## Exercise prompt
All that is wanted is a word-for-word copy of the data from its first line to the line containing "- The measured", both included.
[[ Raw data, beginning ]]
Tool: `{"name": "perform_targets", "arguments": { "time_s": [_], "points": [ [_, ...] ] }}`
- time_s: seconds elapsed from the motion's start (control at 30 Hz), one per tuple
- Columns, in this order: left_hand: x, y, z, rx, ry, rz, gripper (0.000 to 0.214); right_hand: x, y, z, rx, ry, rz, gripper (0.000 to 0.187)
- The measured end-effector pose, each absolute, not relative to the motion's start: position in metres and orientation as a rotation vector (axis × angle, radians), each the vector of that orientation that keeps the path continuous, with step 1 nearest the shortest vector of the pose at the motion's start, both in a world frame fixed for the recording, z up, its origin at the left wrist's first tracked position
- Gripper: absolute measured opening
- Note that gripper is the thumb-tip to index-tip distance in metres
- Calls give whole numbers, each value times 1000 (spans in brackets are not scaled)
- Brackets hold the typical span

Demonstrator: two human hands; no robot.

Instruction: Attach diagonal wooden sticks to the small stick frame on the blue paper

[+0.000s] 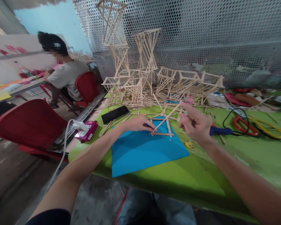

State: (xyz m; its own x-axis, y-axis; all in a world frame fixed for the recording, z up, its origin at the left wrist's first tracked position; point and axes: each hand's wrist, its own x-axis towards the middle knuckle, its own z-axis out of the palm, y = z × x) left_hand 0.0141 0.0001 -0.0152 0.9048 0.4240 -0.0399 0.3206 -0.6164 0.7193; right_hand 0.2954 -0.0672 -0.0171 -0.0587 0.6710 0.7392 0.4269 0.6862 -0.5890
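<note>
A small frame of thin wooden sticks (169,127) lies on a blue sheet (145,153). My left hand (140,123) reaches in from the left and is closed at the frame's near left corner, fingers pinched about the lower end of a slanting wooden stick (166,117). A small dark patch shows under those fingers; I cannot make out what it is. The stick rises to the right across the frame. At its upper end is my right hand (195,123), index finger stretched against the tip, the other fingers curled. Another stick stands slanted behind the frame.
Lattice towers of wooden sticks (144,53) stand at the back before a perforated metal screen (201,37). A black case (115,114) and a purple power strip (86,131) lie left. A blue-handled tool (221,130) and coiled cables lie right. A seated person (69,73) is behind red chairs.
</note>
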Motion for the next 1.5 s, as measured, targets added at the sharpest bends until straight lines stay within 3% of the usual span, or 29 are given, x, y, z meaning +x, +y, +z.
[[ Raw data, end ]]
## Task result
Tool: `{"name": "perform_targets", "arguments": { "time_s": [_], "points": [ [_, ...] ] }}`
- time_s: seconds elapsed from the motion's start (control at 30 Hz), one per tuple
- Columns, in this order: left_hand: x, y, z, rx, ry, rz, gripper (0.000 to 0.214); right_hand: x, y, z, rx, ry, rz, gripper (0.000 to 0.187)
- The measured end-effector pose, each absolute, not relative to the motion's start: position in metres and orientation as a rotation vector (axis × angle, radians), each the vector of that orientation that keeps the path continuous, with step 1 nearest the shortest vector of the pose at the motion's start, both in a world frame fixed for the recording, z up, its origin at the left wrist's first tracked position

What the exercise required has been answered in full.